Given material —

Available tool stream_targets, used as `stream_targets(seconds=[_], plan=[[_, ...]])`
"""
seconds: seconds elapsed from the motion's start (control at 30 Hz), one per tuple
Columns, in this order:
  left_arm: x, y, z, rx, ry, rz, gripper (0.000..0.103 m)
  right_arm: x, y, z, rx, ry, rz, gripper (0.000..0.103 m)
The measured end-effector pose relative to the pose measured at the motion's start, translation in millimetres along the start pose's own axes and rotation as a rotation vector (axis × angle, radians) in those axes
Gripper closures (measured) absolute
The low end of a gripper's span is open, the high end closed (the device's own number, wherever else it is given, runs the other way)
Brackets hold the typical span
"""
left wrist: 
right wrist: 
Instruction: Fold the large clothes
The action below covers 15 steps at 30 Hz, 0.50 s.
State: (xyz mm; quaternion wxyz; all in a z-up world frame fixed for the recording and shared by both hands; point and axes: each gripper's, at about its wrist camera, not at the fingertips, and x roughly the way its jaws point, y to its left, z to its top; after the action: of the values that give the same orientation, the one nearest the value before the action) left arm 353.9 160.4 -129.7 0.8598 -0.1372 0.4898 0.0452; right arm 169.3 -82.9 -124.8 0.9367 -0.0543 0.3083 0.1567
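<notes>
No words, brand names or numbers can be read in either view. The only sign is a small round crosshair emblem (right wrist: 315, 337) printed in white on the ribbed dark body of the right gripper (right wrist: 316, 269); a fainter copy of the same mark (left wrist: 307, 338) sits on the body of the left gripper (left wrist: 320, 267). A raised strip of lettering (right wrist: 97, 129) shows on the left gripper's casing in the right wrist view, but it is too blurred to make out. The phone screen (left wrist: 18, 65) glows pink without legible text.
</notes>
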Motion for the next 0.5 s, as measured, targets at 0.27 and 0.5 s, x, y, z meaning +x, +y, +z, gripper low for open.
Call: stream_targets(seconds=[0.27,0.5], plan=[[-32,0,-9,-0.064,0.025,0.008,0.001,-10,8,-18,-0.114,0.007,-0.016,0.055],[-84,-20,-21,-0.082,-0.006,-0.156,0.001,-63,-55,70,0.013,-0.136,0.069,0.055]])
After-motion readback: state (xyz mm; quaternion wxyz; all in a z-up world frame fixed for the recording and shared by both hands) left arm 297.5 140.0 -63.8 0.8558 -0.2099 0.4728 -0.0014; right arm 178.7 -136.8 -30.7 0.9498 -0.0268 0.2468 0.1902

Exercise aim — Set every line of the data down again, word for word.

Output of the task —
Available tool stream_targets, used as `stream_targets(seconds=[_], plan=[[_, ...]])`
"""
seconds: seconds elapsed from the motion's start (control at 30 Hz), one per tuple
Columns, in this order:
  left_arm: x, y, z, rx, ry, rz, gripper (0.000..0.103 m)
  right_arm: x, y, z, rx, ry, rz, gripper (0.000..0.103 m)
The measured end-effector pose relative to the pose measured at the motion's start, translation in millimetres along the start pose's own axes and rotation as a rotation vector (axis × angle, radians) in those axes
Gripper closures (measured) absolute
The low end of a gripper's span is open, the high end closed (the device's own number, wherever else it is given, runs the other way)
Brackets hold the typical span
"""
left wrist: 
right wrist: 
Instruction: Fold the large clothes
The action below covers 15 steps at 30 Hz, 0.50 s.
State: (xyz mm; quaternion wxyz; all in a z-up world frame fixed for the recording and shared by both hands; point and axes: each gripper's, at about its wrist camera, not at the fingertips, and x roughly the way its jaws point, y to its left, z to its top; after the action: of the values that give the same orientation, the one nearest the value before the action) left arm 353.9 160.4 -129.7 0.8598 -0.1372 0.4898 0.0452; right arm 169.3 -82.9 -124.8 0.9367 -0.0543 0.3083 0.1567
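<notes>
No words, brand names or numbers can be read in either view. The only sign is a small round crosshair emblem (right wrist: 315, 337) printed in white on the ribbed dark body of the right gripper (right wrist: 316, 269); a fainter copy of the same mark (left wrist: 307, 338) sits on the body of the left gripper (left wrist: 320, 267). A raised strip of lettering (right wrist: 97, 129) shows on the left gripper's casing in the right wrist view, but it is too blurred to make out. The phone screen (left wrist: 18, 65) glows pink without legible text.
</notes>
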Motion for the next 0.5 s, as measured, targets at 0.27 and 0.5 s, x, y, z meaning +x, +y, +z, gripper low for open.
Call: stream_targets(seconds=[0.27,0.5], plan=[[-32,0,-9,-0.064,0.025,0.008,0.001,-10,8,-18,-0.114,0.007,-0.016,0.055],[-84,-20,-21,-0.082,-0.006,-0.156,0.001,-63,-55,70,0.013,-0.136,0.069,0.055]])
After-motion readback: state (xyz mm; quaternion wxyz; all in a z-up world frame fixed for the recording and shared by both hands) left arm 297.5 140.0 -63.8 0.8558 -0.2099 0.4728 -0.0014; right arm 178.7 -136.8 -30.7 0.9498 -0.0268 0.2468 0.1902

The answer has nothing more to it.